▶ _What to work on_:
This task calls for copying every line in the data below that contains the word "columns".

== Data block ==

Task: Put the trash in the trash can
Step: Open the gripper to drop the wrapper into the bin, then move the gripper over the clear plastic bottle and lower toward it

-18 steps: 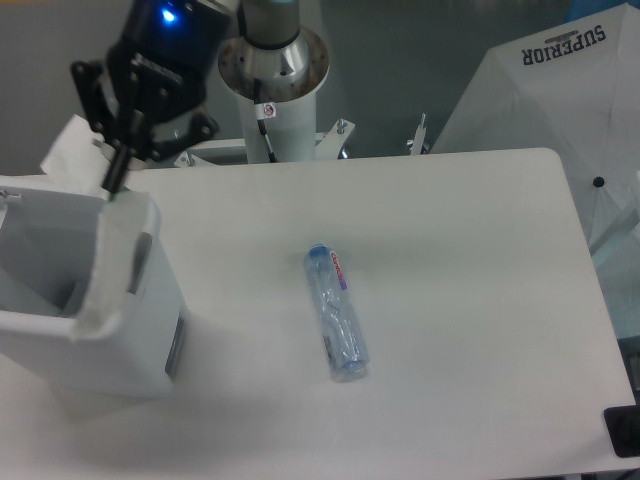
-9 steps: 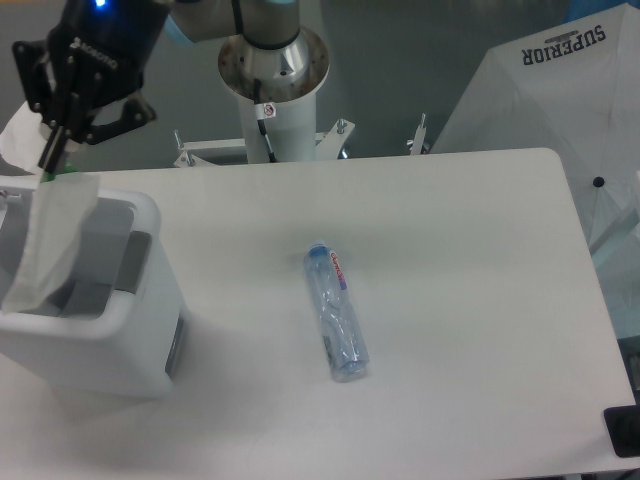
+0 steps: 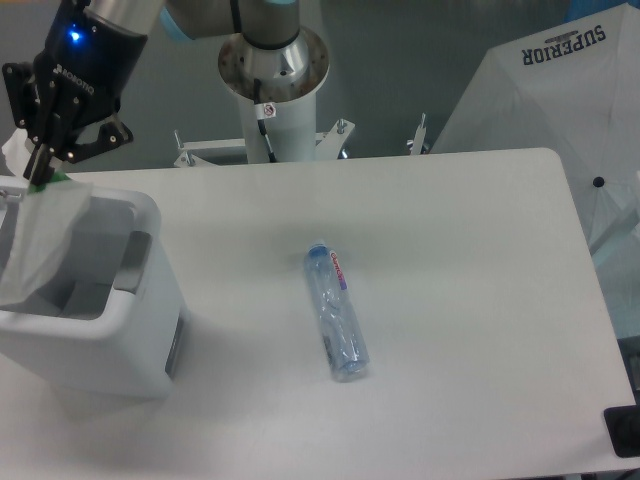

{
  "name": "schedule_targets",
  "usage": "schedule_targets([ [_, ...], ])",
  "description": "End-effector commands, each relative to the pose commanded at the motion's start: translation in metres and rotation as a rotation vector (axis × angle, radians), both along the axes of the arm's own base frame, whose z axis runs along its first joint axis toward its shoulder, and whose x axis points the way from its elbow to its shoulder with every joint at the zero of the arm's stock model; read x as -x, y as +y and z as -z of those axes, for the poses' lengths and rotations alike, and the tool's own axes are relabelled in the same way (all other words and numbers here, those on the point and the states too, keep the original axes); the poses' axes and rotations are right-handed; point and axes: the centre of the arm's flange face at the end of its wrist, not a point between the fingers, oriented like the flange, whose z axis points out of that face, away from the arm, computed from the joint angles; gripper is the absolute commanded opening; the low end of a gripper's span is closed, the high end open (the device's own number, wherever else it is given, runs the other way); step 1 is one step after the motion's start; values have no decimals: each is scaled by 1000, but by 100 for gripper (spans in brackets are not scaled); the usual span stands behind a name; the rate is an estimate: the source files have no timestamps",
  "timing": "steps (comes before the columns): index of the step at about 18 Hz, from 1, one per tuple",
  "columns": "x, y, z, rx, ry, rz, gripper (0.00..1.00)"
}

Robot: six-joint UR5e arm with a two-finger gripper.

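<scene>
My gripper (image 3: 42,165) hangs over the far left of the trash can (image 3: 150,330), shut on the top of a translucent white wrapper (image 3: 40,240) with a green bit at the pinch. The wrapper dangles down into the can's opening. The can is a large white bin at the table's left edge. A small clear bluish bottle (image 3: 336,312) with a red-white label lies on its side in the middle of the table, well to the right of the can and away from the gripper.
The arm's white base column (image 3: 272,90) stands behind the table's far edge. A white fabric cover printed "SUPERIOR" (image 3: 560,90) rises at the right, beyond the table. A dark object (image 3: 624,430) sits at the front right corner.
The gripper has carried the wrapper leftward from the can's right rim to above its left side, and over the last half second it shifted slightly further left and down.
</scene>
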Motion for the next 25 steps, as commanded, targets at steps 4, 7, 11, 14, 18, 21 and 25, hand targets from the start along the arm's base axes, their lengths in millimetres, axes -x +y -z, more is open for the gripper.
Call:
schedule_targets([
  [4, 2, 3, 2, -4, 10, 5, 91],
  [7, 16, 0, 3, -7, 11, -23, 99],
  [11, 69, -17, 18, 18, -11, -127, 100],
  [14, 110, -34, 30, 35, -29, -207, 100],
  [18, 153, -46, 42, 52, -45, -278, 100],
  [21, 183, -45, 69, 96, -68, -316, 100],
  [25, 226, -40, 113, 239, -12, -393, 100],
])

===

▶ _Your solution_:
  "timing": "steps (comes before the columns): index of the step at about 18 Hz, from 1, one per tuple",
  "columns": "x, y, z, rx, ry, rz, gripper (0.00..1.00)"

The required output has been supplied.